No particular terror group has been named in connection with Saturday's arrests in Spain. But a reported al-Qaida claim states it staged deadly rail bombings last week to punish the government for supporting the U.S.-led war in Iraq.

Spain's El Pais newspaper, citing the interior ministry, reported the Moroccans have links to Abu Dahdah, the jailed alleged leader of al-Qaida's Spanish cell. Authorities in Morocco said they could not comment on the report.

The three men are all from northern Morocco, a region that has a strong network of Islamic militants and where many people growing cannabis clandestinely and exporting it illegally to Europe.

Moroccan security experts arrived in Spain on Sunday to help in the investigation.

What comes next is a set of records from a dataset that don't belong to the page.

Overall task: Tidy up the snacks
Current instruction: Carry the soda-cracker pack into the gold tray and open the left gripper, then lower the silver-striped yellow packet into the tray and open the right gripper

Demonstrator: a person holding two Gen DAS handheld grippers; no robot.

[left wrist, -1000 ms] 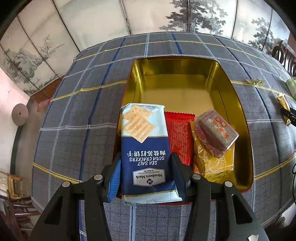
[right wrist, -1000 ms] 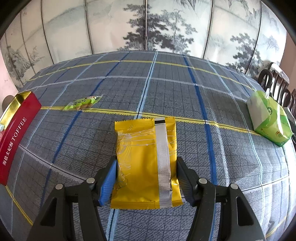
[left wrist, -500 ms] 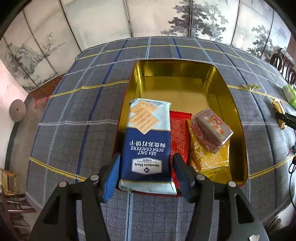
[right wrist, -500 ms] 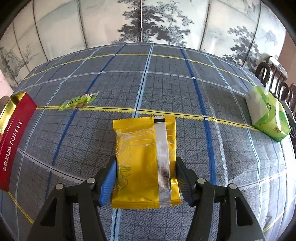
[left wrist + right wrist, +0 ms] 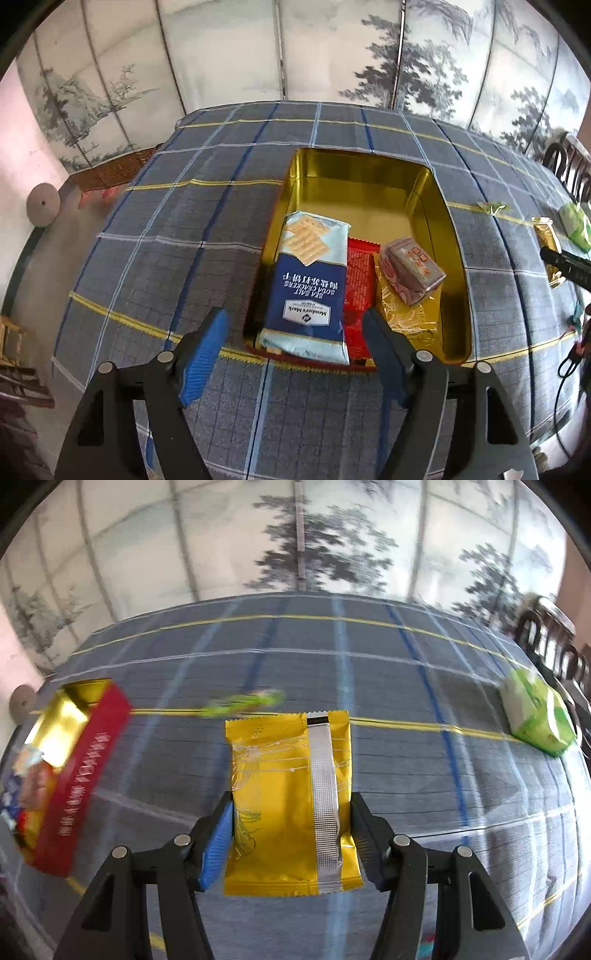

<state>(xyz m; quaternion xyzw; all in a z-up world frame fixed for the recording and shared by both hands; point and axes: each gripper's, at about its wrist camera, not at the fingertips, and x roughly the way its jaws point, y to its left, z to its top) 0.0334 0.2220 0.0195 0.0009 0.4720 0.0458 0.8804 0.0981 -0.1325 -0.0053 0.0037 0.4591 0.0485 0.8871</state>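
We see two views along our hand-held grippers over a surface covered in a grey, blue and yellow checked cloth (image 5: pixel 177 236). In the left view, the left hand-held gripper (image 5: pixel 293 354) has its jaws opening, with nothing between them; its blue pads stand clear either side of the near end of the blue and pale-blue pack of soda crackers (image 5: pixel 308 284). That pack lies in the left part of the open gold metal tin with red outer walls (image 5: pixel 456 280), its near end resting up on the tin's front rim. Beside it in the tin lie a red foil packet (image 5: pixel 358 280), a yellow packet (image 5: pixel 410 317) and, on top of that, a small pinkish wrapped block (image 5: pixel 412 271). In the right view, the right hand-held gripper (image 5: pixel 291 834) is clamped on a yellow foil snack pouch with a silver seam (image 5: pixel 291 794), held above the cloth. The view is blurred, with the tin at its left edge. A small green wrapped sweet (image 5: pixel 243 701) and a green and white pack (image 5: pixel 535 712) lie on the cloth beyond. We judge the crackers as just placed and the yellow pouch as on its way to the tin; the next move calls for carrying it over the rim and releasing it in the empty far part.
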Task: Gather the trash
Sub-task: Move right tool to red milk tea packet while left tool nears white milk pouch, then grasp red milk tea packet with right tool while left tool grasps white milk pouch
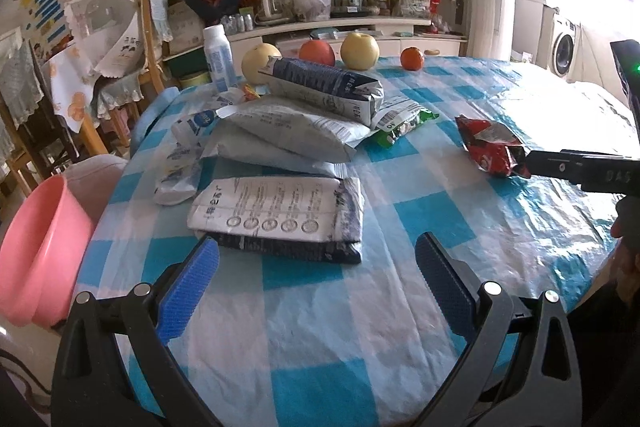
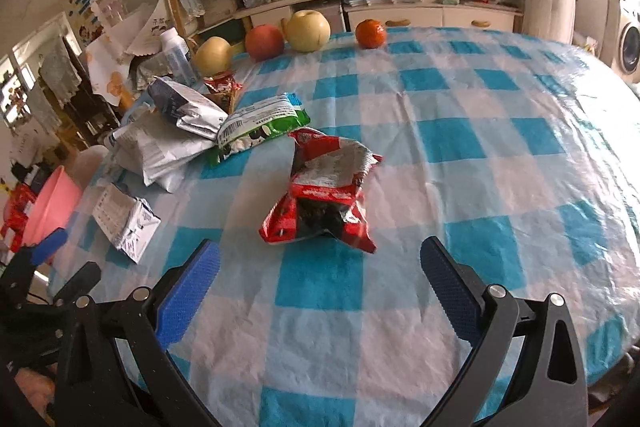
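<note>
Trash wrappers (image 1: 280, 131) are heaped on the checked bench (image 1: 400, 227), and a torn red packet (image 2: 324, 195) is seen lying apart from them. Both the left hand-held gripper (image 1: 316, 263) and right hand-held gripper (image 2: 320, 263) are held spread apart, nothing clamped. A pink basin (image 1: 36, 251) is seen beside the bench edge; its contents cannot be told.

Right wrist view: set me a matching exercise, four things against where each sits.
Things:
1. red snack wrapper
2. tangerine
3. pink basin
4. green packet

Places:
A. off the table's left edge
B. far edge of the table, right end of the fruit row
C. just ahead of the open right gripper
D. beside the silver bag pile, partly under it

Pairs: 1-C, 2-B, 3-A, 4-D
</note>
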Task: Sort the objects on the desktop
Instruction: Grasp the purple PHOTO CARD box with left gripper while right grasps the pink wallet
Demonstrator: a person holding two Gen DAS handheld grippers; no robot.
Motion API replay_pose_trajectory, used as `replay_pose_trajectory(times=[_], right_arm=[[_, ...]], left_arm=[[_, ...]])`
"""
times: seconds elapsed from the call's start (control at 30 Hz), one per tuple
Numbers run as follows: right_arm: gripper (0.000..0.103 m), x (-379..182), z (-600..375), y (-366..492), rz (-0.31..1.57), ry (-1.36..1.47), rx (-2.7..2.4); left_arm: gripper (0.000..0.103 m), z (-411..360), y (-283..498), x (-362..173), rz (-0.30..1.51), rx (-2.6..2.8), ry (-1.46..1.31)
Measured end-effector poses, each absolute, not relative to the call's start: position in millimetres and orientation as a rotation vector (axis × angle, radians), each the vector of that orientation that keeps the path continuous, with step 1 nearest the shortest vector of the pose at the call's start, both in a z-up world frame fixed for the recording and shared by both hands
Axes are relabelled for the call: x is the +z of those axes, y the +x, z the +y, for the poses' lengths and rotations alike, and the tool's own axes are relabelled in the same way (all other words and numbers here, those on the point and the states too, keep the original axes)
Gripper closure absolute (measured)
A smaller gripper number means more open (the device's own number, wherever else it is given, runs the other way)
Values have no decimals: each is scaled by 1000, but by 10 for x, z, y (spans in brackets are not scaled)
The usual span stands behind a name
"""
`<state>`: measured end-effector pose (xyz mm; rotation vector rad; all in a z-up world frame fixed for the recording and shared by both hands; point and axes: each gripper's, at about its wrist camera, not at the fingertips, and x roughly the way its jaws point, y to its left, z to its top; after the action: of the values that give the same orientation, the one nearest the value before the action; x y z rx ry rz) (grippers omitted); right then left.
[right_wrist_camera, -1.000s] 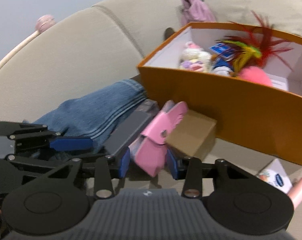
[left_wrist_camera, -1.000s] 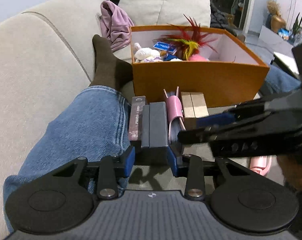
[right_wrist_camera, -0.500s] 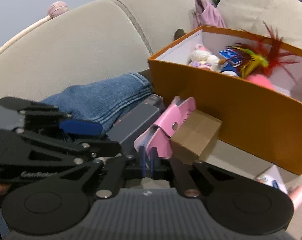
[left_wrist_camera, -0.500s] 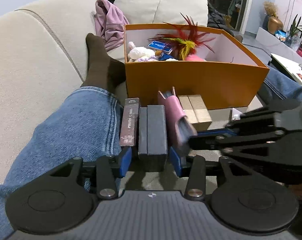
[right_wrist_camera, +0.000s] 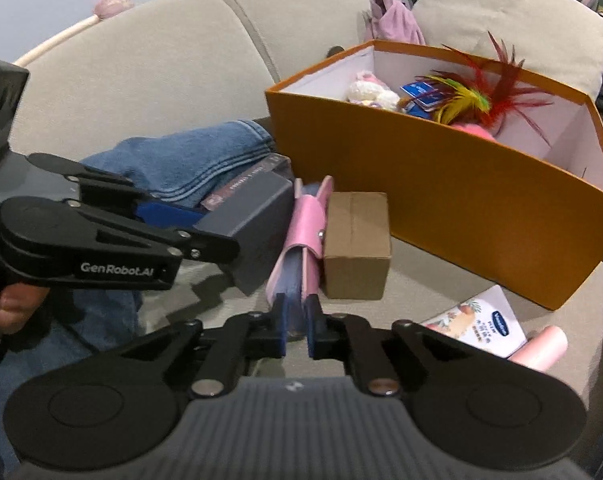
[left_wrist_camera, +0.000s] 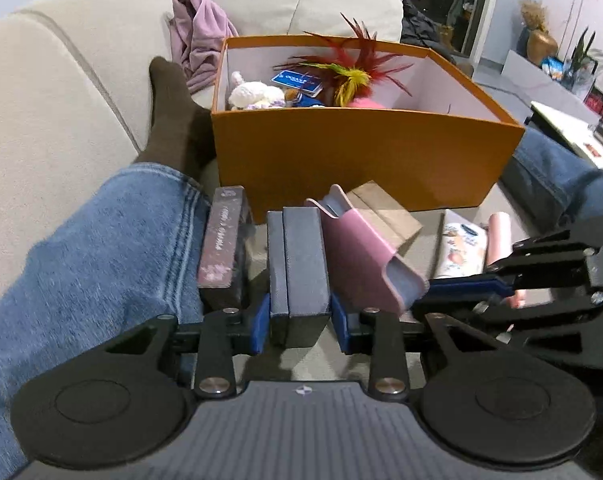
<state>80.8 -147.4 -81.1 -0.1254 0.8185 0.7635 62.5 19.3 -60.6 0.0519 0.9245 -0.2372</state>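
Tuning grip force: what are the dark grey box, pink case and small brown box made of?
Dark grey box: likely rigid board, matte finish, sharp edges. Pink case: probably faux leather, soft sheen, snap stud on its flap. Small brown box: plain kraft cardboard, taped seam.

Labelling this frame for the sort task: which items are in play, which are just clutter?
In play:
left gripper on dark grey box
right gripper on pink case
orange box
cardboard box
maroon box

Lying about:
purple cloth
cushion
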Motion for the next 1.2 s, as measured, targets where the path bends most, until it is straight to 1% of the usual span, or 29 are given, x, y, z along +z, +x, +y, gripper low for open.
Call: replay_pose_trajectory(times=[0.03,0.07,0.1,0.27,0.37,0.5,0.57,0.6,0.63,0.77,0.8,0.83,0.87,0.9,0.97,1.0,1.03,1.2], right_arm=[[72,-806,-1465,782,812,-130,779],[65,-807,-1443,763,807,-140,789],[63,-818,-1414,748,803,-157,790],[64,-981,-1278,761,779,-261,722],[66,-1011,-1271,777,773,-253,706],[66,-1020,-1307,787,746,-258,664],[78,-1022,-1329,804,742,-268,620],[98,-1022,-1344,810,744,-275,598],[103,-1020,-1363,824,744,-279,578],[103,-977,-1484,834,750,-250,564],[103,-955,-1506,820,743,-252,566],[103,-926,-1536,805,733,-249,576],[103,-891,-1565,785,716,-236,594],[99,-859,-1587,766,700,-222,611],[87,-805,-1580,748,672,-215,615],[68,-794,-1572,750,664,-212,620],[66,-802,-1542,756,664,-212,621],[66,-881,-1446,827,696,-204,609]], left_arm=[[66,196,612,-599,929,-241,34],[66,199,601,-599,933,-246,17],[66,199,593,-602,939,-253,0],[64,211,580,-613,968,-305,-86],[64,204,587,-626,972,-342,-132],[64,199,601,-638,972,-357,-153],[64,208,594,-631,967,-339,-155],[64,208,590,-621,964,-328,-147],[64,210,578,-607,962,-318,-137],[63,216,550,-563,947,-302,-120],[59,214,544,-545,940,-302,-114],[51,213,541,-527,933,-302,-108],[50,215,543,-509,925,-300,-101],[50,220,542,-488,916,-290,-92],[50,255,546,-445,901,-267,-84],[50,283,545,-418,891,-252,-82],[50,314,553,-391,881,-238,-82],[50,363,650,-392,885,-150,14]])
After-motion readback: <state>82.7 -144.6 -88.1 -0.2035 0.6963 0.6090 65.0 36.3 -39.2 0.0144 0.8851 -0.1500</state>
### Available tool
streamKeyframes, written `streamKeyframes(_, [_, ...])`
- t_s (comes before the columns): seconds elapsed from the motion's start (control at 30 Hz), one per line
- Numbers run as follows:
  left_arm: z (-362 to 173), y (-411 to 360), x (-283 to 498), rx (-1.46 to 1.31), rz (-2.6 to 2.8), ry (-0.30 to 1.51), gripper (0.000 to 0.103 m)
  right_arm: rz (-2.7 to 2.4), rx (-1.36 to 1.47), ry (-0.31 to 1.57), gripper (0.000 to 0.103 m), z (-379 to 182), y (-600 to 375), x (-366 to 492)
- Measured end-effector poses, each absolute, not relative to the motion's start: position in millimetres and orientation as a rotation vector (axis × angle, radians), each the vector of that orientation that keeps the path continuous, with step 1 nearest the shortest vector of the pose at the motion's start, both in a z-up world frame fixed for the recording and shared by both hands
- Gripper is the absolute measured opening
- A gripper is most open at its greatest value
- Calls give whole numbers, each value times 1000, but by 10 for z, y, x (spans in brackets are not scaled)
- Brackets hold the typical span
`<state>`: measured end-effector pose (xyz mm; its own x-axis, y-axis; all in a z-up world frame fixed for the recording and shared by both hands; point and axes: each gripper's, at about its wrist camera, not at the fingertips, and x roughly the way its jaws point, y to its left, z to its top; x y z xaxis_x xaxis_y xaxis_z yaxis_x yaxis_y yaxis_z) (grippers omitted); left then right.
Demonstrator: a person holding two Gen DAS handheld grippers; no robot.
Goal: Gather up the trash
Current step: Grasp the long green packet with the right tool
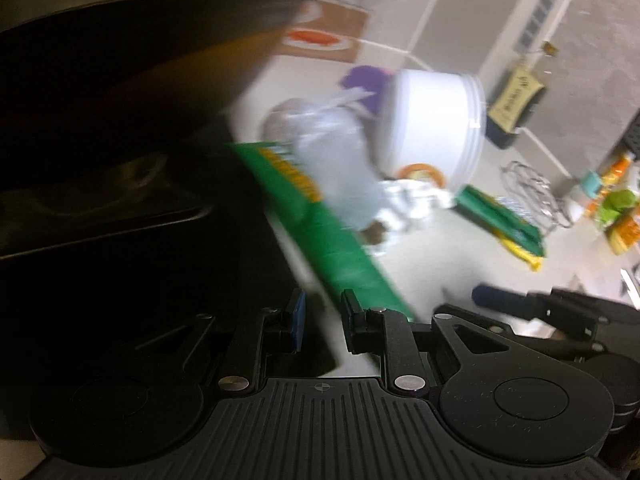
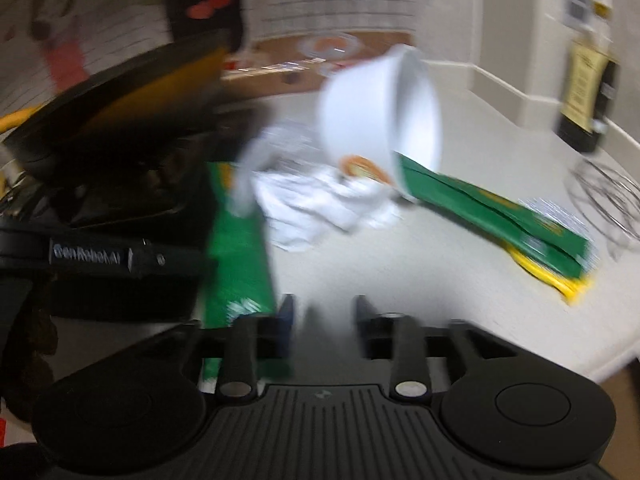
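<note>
Left gripper (image 1: pixel 322 326) fingers grip the bin bag's edge (image 1: pixel 240 280); right gripper (image 2: pixel 324 328) fingers stand empty, part open. The tipped white cup (image 2: pixel 372 120) could roll off the tabletop (image 2: pixel 460 280).

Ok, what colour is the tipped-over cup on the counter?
White, with an orange round mark near its base. The cup shows best in the right wrist view.

Tipped cup (image 2: pixel 376 116) on its side mid-counter (image 2: pixel 460 280), over crumpled paper (image 2: pixel 320 204). Flat packet (image 2: pixel 496 216) right of it, whisk (image 2: pixel 608 204) beyond. Bin (image 2: pixel 120 120) at left; another packet (image 2: pixel 236 240) seemingly leaning against it. Bottle (image 2: pixel 588 88) far right.
</note>
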<state>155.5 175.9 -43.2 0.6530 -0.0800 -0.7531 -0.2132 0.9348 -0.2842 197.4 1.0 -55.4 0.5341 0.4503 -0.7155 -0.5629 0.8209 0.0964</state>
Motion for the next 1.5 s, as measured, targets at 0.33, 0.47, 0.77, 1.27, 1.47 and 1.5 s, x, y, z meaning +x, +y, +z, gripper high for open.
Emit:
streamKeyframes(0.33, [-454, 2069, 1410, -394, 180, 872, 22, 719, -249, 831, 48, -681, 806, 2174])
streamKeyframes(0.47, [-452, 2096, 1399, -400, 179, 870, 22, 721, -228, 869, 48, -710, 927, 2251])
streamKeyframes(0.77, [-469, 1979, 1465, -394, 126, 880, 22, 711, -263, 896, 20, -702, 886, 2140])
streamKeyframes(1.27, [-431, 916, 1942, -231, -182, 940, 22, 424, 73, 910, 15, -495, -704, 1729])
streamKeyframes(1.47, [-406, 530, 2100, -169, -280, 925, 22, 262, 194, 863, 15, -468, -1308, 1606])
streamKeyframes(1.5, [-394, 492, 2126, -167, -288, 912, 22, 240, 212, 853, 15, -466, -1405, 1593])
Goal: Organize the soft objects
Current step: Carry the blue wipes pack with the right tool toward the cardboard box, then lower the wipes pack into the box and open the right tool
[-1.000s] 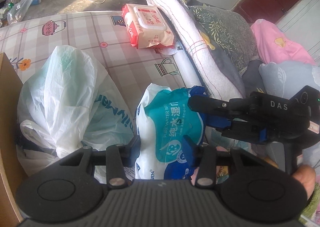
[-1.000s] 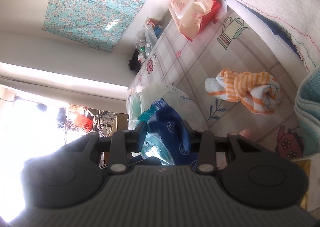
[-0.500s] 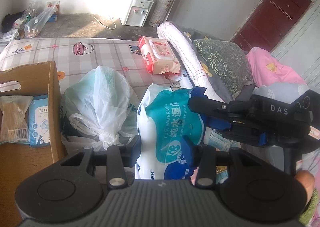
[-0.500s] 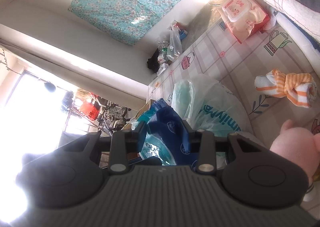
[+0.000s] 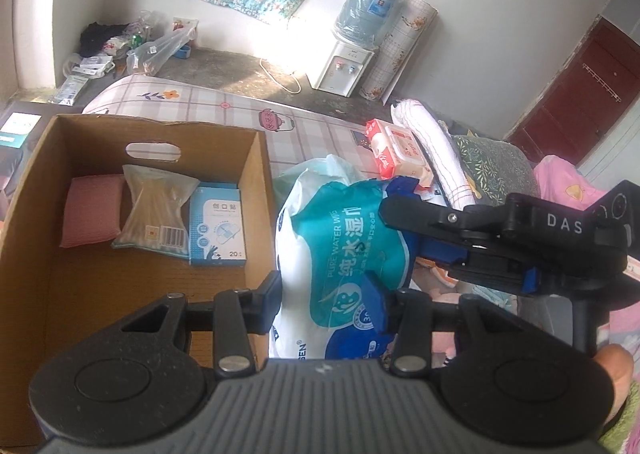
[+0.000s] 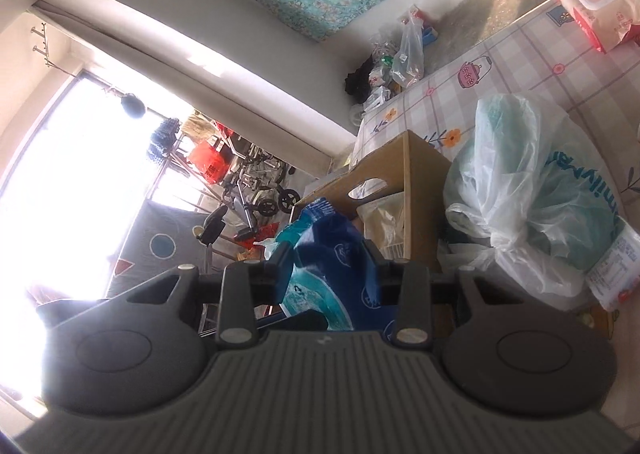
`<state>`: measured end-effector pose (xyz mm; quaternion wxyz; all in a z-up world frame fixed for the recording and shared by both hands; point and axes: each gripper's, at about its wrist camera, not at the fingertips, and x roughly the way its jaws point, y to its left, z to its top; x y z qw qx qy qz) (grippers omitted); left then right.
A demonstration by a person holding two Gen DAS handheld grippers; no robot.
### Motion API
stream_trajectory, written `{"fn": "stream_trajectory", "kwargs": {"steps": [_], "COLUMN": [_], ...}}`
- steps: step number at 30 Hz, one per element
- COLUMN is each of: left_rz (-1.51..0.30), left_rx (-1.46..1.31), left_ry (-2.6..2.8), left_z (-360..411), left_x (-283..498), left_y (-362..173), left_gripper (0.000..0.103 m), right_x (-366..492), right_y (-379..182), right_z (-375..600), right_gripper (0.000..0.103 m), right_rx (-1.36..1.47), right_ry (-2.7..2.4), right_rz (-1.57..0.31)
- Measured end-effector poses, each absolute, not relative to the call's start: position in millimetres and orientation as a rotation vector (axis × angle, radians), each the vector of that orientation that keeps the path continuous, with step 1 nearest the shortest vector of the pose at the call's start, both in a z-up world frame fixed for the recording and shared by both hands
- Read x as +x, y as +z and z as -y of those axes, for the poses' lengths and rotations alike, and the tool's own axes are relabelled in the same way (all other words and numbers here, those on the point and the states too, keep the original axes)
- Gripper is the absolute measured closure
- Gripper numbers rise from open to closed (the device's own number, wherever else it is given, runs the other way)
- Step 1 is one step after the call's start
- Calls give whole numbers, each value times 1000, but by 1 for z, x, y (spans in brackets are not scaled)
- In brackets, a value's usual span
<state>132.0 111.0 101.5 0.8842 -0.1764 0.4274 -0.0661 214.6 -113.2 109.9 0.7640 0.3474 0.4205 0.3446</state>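
We hold the pack of wet wipes in the air with both tools, left tool and right tool each clenched on it, just beside the cardboard box. The soft pack could sag and catch the box wall. Its lower end is hidden from us.

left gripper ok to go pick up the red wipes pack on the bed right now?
Probably not. The left gripper is shut on the blue wipes pack, which the right gripper also clamps, and that pack sits between it and the red wipes pack.
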Motion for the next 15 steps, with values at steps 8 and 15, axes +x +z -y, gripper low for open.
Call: {"fn": "stream_trajectory", "kwargs": {"steps": [8,15], "left_rz": [-946,-1071], "left_rx": [-433,-455], "left_ry": [-30,-40], "left_z": [-169,-183], "left_x": [119,145], "left_y": [67,23], "left_gripper": [59,57], "right_x": [218,221], "right_y": [81,66], "right_z": [33,2], "right_gripper": [68,65], "right_rx": [719,524], "right_ry": [813,731], "right_rz": [-1044,-1037]}}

Morocco's Interior Ministry said the experts were members of a team that has already spent nearly a year working with Spanish officials on the investigation into Casablanca's terror bombings.

Spanish citizens were among 33 people killed by Casablanca's suicide bombings against Jewish targets and a Spanish restaurant close to the Spanish consulate.

Those attacks were blamed on Salafia Jihadia, a secretive, radical Islamic group that Moroccan authorities believe is linked to al-Qaida. Twelve suicide bombers also died.

In a crackdown of Islamic radical groups that followed, Moroccan authorities took about 6,000 people in for questioning, and the courts have convicted about 1,000 of them.

In June, Spanish authorities arrested two Moroccan suspects accused of ties to the Casablanca attacks.

Abdelaziz Benyaich, who has dual French-Moroccan nationality, is being held in Spain for a suspected role in preparing the May 16 attacks, said a Moroccan Interior Ministry official who spoke on condition of anonymity. He was arrested in the southern Spanish town of Algeciras.

Another suspect, Hicham Temsemani, was arrested in a train heading from Paris to Madrid and is suspected of helping finance the Casablanca attacks, the official said. He was extradited to Morocco on Friday, the official said.